### [Work instructions]
Please report each line of the data below that contains "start".

### [Information supplied]
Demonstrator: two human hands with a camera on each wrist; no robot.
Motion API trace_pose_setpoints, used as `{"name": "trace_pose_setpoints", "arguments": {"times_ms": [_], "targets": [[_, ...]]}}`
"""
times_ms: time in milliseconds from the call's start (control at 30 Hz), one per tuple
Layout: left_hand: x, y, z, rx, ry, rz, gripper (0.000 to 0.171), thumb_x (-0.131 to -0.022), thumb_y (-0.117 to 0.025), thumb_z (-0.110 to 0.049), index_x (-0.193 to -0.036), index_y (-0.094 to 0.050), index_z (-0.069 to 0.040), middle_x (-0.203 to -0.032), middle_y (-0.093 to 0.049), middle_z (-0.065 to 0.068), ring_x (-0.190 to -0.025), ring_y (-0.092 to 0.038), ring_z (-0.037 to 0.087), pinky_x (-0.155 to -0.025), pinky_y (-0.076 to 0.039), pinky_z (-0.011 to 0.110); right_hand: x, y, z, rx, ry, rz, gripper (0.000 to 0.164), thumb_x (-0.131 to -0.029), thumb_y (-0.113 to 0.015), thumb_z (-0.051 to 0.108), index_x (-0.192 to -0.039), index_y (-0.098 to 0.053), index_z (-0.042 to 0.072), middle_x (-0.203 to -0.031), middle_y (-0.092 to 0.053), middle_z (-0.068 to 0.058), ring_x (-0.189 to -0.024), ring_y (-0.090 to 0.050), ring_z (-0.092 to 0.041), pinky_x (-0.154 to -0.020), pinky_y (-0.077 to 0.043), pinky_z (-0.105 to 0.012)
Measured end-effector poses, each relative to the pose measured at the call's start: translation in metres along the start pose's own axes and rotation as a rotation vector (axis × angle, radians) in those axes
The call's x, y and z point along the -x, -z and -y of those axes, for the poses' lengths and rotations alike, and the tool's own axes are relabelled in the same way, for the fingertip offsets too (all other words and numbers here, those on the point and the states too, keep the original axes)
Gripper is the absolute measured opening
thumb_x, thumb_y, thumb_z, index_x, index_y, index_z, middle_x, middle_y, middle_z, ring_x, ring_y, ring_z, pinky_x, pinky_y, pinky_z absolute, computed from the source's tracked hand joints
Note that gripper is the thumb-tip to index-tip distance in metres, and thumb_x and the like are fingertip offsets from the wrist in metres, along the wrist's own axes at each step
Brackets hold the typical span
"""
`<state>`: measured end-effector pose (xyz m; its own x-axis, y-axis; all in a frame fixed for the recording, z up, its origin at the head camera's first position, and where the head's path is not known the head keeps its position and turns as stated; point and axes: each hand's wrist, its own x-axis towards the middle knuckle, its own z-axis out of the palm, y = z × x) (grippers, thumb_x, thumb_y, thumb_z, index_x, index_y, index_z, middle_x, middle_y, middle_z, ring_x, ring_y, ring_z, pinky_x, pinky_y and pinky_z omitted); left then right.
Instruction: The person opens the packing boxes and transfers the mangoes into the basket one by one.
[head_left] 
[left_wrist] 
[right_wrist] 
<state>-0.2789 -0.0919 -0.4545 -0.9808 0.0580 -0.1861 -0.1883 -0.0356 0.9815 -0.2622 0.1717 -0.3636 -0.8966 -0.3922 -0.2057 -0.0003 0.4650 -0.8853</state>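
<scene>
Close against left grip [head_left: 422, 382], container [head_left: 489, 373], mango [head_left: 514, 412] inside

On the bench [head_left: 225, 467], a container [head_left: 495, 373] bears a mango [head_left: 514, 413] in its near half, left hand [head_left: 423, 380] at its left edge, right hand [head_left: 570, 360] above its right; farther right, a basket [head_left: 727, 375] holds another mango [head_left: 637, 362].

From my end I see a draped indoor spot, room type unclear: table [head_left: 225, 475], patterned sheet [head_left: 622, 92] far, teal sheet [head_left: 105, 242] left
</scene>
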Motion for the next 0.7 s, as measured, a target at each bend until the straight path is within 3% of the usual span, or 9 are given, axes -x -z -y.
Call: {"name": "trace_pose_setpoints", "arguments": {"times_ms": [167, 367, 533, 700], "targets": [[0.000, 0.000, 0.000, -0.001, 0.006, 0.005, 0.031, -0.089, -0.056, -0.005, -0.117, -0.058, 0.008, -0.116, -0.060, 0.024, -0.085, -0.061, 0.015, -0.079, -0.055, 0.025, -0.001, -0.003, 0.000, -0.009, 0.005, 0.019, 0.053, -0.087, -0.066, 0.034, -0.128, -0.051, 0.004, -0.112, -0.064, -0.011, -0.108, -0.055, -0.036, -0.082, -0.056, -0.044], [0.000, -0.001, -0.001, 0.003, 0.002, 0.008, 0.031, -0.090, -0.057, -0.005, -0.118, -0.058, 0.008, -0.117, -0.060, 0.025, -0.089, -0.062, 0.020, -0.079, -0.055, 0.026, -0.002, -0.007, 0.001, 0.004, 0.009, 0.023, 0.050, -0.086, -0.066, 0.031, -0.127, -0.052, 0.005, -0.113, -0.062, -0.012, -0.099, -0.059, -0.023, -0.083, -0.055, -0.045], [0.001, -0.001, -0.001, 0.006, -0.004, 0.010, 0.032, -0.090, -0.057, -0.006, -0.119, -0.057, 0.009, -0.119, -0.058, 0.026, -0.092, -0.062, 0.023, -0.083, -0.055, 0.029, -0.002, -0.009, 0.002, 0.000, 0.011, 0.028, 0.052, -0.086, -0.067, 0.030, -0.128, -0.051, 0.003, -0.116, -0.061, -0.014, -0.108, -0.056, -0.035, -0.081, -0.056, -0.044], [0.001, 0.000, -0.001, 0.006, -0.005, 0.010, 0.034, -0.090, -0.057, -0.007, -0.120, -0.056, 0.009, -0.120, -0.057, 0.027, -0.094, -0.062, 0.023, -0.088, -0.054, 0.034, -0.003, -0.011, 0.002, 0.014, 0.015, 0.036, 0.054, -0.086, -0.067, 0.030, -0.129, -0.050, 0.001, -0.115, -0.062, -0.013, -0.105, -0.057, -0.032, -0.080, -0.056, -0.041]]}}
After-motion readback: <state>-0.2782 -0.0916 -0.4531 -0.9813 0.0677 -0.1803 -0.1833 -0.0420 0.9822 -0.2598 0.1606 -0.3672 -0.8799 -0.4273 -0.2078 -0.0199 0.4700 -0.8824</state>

### [Written answer]
times_ms: time in milliseconds from the call's start (control at 30 Hz), one per tuple
Measured end-effector poses, each relative to the pose measured at the call's start: translation in metres along the start pose's own axes and rotation as a rotation vector (axis × angle, radians) in those axes

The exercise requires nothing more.